(Extracted data entries)
━━━
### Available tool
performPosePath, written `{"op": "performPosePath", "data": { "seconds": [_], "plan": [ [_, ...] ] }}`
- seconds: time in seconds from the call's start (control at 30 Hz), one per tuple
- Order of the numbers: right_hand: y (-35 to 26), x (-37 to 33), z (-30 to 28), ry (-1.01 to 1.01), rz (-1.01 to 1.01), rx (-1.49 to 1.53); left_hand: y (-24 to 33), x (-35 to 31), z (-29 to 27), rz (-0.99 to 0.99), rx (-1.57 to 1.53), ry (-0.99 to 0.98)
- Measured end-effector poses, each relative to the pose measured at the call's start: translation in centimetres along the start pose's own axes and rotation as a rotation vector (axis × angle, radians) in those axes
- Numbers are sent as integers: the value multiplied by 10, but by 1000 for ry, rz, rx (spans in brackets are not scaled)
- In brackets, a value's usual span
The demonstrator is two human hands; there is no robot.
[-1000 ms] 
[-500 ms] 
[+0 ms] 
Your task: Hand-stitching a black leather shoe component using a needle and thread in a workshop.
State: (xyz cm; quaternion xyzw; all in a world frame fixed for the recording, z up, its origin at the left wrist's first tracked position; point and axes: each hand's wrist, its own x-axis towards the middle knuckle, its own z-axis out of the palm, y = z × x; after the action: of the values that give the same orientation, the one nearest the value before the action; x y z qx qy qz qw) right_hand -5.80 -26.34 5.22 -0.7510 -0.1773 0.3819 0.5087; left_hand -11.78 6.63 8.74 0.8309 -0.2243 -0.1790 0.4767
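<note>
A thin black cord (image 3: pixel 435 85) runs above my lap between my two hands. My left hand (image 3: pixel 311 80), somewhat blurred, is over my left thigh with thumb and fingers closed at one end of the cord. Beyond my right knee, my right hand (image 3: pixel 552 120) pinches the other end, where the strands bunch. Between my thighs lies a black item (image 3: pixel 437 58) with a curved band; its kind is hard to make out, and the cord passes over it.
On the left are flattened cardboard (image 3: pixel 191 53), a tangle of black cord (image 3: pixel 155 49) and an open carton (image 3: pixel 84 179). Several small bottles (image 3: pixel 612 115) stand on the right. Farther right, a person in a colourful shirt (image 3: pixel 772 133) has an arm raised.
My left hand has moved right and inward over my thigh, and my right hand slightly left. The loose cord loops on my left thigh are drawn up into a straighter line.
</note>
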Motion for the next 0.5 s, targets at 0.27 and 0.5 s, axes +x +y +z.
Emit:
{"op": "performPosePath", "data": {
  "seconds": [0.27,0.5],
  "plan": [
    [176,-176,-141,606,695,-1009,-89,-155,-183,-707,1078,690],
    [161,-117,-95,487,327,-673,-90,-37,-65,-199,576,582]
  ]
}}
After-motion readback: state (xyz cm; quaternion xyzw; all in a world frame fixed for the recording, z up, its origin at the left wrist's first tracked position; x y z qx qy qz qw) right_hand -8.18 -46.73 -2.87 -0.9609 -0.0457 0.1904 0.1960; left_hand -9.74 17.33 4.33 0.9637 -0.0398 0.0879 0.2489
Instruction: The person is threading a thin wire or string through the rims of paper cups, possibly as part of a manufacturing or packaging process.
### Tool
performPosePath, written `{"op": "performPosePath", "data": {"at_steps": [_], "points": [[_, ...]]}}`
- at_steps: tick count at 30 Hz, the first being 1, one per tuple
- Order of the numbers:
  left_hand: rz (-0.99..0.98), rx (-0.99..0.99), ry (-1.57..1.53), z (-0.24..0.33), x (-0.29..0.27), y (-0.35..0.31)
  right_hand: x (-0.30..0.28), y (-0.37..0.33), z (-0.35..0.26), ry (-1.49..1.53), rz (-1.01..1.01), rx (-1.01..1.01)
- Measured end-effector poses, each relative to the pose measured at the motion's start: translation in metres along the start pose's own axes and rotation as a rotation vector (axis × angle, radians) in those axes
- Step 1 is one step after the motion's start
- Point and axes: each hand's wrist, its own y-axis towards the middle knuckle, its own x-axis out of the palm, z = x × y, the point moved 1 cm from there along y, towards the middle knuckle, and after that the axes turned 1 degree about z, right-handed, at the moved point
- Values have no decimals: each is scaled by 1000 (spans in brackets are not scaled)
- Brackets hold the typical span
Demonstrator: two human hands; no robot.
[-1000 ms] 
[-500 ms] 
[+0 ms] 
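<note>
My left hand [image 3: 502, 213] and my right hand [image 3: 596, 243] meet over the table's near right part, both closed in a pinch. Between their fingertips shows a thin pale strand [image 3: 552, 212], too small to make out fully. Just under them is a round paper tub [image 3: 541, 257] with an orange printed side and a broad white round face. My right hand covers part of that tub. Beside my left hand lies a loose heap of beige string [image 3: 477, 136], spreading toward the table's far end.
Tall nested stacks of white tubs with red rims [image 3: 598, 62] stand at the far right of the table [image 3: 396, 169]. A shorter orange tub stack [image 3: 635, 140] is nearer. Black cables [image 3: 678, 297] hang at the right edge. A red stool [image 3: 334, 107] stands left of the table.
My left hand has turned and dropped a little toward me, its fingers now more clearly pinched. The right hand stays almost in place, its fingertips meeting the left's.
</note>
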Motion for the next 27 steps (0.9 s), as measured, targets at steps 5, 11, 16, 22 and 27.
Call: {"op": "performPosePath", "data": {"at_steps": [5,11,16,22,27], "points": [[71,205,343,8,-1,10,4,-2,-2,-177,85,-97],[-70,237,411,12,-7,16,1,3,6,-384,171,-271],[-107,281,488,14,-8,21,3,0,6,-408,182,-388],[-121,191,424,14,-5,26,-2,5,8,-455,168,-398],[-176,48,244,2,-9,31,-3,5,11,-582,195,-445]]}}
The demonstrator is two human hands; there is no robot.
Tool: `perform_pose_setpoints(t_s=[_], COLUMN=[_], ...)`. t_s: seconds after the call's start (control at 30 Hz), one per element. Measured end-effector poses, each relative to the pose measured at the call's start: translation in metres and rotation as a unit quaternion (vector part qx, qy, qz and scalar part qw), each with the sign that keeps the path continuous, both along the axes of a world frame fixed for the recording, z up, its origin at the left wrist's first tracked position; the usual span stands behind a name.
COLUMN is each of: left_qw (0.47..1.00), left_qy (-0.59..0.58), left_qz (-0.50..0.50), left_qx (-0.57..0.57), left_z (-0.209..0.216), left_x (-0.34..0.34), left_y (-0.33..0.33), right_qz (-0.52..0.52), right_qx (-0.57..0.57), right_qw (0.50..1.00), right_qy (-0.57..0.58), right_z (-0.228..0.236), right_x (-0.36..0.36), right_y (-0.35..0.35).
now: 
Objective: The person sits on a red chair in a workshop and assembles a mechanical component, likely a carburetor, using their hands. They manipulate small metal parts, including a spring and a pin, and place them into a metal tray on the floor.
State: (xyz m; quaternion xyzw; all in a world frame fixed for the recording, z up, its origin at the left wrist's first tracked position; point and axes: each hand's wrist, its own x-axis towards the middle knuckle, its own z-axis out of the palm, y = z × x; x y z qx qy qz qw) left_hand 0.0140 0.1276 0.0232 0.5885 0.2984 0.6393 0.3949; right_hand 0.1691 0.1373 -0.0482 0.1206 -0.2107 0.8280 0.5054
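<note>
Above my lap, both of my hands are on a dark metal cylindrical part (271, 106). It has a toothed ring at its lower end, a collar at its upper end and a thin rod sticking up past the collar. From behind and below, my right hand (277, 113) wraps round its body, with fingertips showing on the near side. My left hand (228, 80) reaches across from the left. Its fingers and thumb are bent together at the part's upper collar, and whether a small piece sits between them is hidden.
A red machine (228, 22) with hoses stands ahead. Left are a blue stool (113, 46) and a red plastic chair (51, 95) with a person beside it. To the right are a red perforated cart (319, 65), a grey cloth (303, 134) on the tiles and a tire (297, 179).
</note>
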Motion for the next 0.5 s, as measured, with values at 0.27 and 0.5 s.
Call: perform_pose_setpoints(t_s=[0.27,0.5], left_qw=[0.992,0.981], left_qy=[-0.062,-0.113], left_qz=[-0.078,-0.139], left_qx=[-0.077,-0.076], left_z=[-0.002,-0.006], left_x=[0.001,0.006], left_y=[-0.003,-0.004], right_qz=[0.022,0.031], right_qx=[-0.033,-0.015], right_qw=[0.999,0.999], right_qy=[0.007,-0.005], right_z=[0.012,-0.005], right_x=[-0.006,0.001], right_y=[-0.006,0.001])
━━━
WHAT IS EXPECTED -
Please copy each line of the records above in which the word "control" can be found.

TASK RESULT -
- seconds: time in seconds from the call's start (control at 30 Hz), one per tuple
Tool: `perform_pose_setpoints(t_s=[_], COLUMN=[_], ...)`. t_s: seconds after the call's start (control at 30 Hz), one per element. Measured end-effector poses, each relative to the pose measured at the call's start: translation in metres and rotation as a unit quaternion (vector part qx, qy, qz and scalar part qw), each with the sign that keeps the path continuous, both along the axes of a world frame fixed for the recording, z up, its origin at the left wrist's first tracked position; the usual span stands behind a name.

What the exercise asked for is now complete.